**Required action:** Output exactly, and only, the lines below from the one with "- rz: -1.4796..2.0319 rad" down to the one with "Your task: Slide". Include both end lines and no pictures.
##### Recorded data
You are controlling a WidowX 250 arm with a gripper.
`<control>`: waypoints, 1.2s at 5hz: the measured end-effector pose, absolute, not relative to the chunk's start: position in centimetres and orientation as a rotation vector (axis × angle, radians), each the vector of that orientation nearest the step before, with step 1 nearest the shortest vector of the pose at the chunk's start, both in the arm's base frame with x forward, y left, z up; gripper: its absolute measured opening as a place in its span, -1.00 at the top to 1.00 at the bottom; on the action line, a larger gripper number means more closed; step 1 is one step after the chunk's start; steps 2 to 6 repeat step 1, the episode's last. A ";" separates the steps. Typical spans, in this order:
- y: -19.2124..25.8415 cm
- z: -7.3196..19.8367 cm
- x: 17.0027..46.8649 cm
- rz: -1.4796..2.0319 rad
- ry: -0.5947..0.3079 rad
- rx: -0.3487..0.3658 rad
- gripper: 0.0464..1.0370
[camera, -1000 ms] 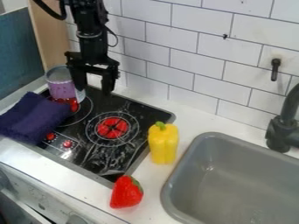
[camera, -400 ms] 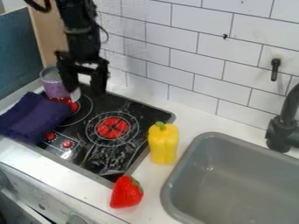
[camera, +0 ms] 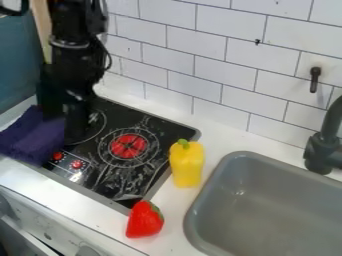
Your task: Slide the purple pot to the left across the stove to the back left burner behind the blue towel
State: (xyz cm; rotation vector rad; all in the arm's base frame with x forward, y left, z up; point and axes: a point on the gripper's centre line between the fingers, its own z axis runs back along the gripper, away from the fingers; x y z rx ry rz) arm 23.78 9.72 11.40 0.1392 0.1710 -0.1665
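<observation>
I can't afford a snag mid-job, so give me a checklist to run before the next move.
- Black tool clear of the folded dark purple cloth: cannot tell, they overlap in this view.
- Cloth off the flat black stovetop: not ok, it lies over the left side.
- Yellow plastic-looking bell pepper clear of the tool: ok, between stovetop and grey sink.
- Red strawberry with green leaves clear of the tool: ok, by the stovetop's near corner.
</observation>
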 end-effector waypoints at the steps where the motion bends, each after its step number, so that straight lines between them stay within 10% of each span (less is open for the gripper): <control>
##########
**Exercise result:**
- rz: -1.4796..2.0319 rad
- ry: -0.5947..0.3079 rad
- rx: -0.3487..0.3658 rad
- gripper: 0.0464..1.0370
[camera, -1000 ms] 
[camera, -400 ms] 
[camera, +0 ms] 
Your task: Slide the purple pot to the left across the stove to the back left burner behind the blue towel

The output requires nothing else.